Often, I hear or read of people moving to places like Idaho for Freedom. I have even heard some say to get away from the “occupied zone.” I assume that refers to our large urban areas with more traffic and higher costs. I understand the sentiments these attitudes convey. Idaho is a beautiful place with majestic mountains, seasonal changes, and a slower pace. However, Freedom is not the word I would use. Freedom to me is most accurately defined by John Lewis in his book “Across the Bridge.”
“Freedom is not a state; it is an act. It is not some enchanted garden perched high on a distant plateau where we can finally sit down and rest. Freedom is the continuous action we all must take, and each generation must do its part to create an even more fair, more just society.”
Our freedoms are being diminished. We all need to decide how to fight back, how to cause trouble. We have fewer voting rights today than we did fifty years ago. Over 800 deaths a day occur due to poverty in the United States while wealth has vastly increased for the wealthiest among us. We must demand freedom for all people and remind our legislators that they will be held accountable to the people. When we step into spaces of injustice, people will think, here comes trouble. As John Lewis called it “good trouble.”
We take so much from this planet, this place where we live. The ability to correct climate change is vanishing as many deny it is happening. Ecosystems are collapsing. The coral reefs are dying, the forests are being cut, and over the last 80 years half of bird, and over half of fish populations have been wiped out. A third of the planet may soon experience drought annually. And still, we speed forward in pursuit of individualism and consumerism.
We must make decisions based on their impact on individuals and society. We must stop our current divisiveness. By learning to listen and to accept criticism, learning how to use our power differently and ultimately to share our power. As a non-poor nation, we must share our resources of wealth, education, influence, and access with those with less.
We need to show a “willingness to serve without the desire for reciprocation, willingness to suffer without the desire for retaliation, and willingness to reconcile without the desire for domination. Using scripture to justify genocide or promote ideologies of supremacy, has nothing to do with the teachings of the Christian faith or any other faith.”
Kelsey Piper, a staff writer at The Argument, wrote “If America is going to make it, it will be because people choose forgiving things they should never have had to forgive over hurting people, they have every right to be angry with.” The choice is ours.

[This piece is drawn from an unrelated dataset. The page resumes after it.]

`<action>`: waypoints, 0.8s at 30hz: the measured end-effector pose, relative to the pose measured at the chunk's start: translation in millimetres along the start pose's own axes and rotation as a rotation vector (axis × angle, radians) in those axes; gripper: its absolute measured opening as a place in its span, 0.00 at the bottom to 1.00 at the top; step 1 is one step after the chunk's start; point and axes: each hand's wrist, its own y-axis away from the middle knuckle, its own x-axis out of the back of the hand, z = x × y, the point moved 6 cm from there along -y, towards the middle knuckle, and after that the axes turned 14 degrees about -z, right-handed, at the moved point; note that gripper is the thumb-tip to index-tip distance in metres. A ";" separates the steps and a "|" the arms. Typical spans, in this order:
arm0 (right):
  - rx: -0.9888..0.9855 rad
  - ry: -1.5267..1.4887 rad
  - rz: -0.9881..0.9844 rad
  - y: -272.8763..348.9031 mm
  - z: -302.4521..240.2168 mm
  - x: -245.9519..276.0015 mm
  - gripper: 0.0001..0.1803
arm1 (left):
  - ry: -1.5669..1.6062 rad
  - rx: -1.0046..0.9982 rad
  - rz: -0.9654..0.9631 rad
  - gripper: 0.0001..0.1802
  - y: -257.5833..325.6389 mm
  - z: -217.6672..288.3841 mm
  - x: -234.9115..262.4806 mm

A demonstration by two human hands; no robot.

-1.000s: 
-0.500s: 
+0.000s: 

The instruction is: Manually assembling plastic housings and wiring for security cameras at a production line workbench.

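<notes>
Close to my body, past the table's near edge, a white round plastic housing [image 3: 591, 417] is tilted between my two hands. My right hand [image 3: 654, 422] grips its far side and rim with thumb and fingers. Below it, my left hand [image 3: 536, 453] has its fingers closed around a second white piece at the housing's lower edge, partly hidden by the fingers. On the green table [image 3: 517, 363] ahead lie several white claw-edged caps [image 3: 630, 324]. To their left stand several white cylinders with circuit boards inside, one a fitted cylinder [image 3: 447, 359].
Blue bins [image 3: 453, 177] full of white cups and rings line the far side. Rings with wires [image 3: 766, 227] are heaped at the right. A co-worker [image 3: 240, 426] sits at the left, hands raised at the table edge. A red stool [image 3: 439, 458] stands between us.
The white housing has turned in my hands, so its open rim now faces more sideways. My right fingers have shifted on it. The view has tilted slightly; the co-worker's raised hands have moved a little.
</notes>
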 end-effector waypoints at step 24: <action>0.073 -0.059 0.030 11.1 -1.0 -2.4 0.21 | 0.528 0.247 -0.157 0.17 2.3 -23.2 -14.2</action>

When evil is disguised as good, such as racism, neglecting the poor, hating immigrants, being totally concerned about making money and being materialistic while attending church each Sunday is our ill-defined freedom wearing the cloak of religion. This concept of freedom was not handed to us by our forebears. This freedom is a failure of the imagination, manifested in language that is thoroughly comfortable, and satisfyingly unchallenging.
Such comfort needs knowledge fostered by curiosity to seeks wisdom which leads us to freedom. We must trust the messenger before we can trust the message. Too often, we have substituted the messenger for the message. It occurred to me that I have met so many people in the world who really care for others. What we lack is not love but wisdom. This means that we must stand in an inconspicuous place where we are not sure that we are sure, where we are comfortable knowing that we do not know very much at all.
We may live in fractured world. It is in politics, in social media, in our families. We need to come together as never before to address our environmental and climate crises, to resist authoritarian movements that have the power of billionaires, the power of social media and AI, at their disposal to divide us further. We need to come together to explore better ways of living with ourselves, with one another. There we will find true freedom.
Oftentimes our knowledge is shaped by those in power which we accept without question. When Alexis de Tocqueville traveled to America he wrote: “The greatness of America lies not in being more enlightened than any other nation, but rather in her ability to repair her faults.” We have reached the point where we must be conspicuous, less accepting, and ready to act up, make trouble, good trouble. Repair our false understandings, our faults, regain our freedom.